Whether good, bad, or indifferent, I will bloody well finish this draft in November 2016. You know, barring Act of God or hangnail, or whatnot.

Who's with me???



Monday, May 2, 2016

This One Goes Out to All You Mothers...

WARNING: This blog post contains a picture of a real-life, disturbing-looking wound. The squeamish should exercise caution and/or go read another blog, maybe one about unicorns and/or fluffy kittehs and bunnehs, or similar.

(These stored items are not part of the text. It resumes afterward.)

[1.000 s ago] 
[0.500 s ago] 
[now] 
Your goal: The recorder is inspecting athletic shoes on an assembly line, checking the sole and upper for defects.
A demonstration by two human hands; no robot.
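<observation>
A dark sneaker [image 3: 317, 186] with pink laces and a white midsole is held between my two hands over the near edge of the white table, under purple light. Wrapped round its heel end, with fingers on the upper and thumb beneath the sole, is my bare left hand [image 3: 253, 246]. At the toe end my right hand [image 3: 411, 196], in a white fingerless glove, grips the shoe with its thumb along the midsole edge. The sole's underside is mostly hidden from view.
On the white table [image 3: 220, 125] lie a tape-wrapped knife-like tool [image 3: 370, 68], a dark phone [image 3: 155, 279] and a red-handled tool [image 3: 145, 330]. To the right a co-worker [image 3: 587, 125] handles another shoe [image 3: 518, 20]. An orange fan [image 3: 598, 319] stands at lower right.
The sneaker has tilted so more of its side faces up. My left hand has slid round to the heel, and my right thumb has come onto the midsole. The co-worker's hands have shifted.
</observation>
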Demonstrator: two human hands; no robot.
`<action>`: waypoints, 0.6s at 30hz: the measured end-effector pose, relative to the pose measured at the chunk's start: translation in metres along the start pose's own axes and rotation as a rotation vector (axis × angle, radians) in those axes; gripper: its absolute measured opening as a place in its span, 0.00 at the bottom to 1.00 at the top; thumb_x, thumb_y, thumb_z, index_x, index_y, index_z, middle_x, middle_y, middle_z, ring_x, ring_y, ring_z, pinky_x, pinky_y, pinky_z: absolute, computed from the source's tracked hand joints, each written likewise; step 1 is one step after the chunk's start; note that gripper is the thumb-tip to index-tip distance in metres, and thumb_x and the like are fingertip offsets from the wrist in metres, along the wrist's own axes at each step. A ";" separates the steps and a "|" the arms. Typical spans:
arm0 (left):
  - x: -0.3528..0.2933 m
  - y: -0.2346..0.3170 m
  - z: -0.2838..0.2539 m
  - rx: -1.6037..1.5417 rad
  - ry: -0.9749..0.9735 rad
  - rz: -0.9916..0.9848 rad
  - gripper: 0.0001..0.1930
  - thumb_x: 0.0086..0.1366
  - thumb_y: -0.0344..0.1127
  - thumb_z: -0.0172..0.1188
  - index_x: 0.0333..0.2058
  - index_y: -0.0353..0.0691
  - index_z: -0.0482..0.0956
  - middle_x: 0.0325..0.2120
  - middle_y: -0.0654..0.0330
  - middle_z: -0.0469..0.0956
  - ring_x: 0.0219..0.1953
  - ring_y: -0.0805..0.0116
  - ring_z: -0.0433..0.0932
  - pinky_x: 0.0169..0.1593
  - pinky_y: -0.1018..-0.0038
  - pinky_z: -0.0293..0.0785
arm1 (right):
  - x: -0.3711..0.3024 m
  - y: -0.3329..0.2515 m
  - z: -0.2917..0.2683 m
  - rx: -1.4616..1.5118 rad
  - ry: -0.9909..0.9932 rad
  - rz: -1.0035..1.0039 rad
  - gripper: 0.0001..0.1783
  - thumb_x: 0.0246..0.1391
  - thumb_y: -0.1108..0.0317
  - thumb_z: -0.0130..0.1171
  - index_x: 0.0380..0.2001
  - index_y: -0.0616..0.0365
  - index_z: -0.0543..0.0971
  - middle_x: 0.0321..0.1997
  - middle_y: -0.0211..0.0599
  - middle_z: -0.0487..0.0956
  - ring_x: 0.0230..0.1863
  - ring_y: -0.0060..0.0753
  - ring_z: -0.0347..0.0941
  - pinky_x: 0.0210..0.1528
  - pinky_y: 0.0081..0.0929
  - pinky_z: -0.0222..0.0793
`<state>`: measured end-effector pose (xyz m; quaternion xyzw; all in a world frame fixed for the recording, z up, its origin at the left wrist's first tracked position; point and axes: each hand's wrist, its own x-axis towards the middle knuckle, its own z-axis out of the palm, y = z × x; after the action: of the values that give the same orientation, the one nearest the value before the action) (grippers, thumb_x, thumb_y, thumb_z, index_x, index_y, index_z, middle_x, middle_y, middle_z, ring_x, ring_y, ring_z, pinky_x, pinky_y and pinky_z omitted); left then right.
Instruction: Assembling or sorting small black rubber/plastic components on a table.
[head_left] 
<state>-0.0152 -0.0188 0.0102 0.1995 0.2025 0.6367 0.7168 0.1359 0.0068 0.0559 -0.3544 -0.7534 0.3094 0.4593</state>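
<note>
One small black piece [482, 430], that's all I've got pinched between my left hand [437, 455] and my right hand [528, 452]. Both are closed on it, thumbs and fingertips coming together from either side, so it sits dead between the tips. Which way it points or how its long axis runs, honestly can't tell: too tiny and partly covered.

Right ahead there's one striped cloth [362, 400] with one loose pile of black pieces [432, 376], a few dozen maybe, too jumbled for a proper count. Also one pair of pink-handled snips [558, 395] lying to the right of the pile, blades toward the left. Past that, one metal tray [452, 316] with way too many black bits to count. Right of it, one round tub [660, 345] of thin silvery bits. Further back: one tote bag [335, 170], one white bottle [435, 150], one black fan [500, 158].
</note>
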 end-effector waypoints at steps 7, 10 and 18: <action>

Have I mentioned that my Senior-in-college son, Balthazar, plays guitar in a friend's band? He met the fellow up at school, but M (the friend) lives in the tri-state area. Anyway, M's a mover and shaker, and hustles to get them gigs, no matter how humble the venue (think unfinished basement of someone's house). Whatevs, folks gotta start somewhere, and I admire that will-play-for-beer/pot spirit.

They regularly gig during the academic year and on breaks. During the January break, Balthy advised me that the band was heading back up to school on a Thursday afternoon for a show, and then going on to New Haven for another performance that coming Saturday. I noted that a blizzard was expected over the weekend and urged caution, a notion promptly scoffed at by the spawn of my womb.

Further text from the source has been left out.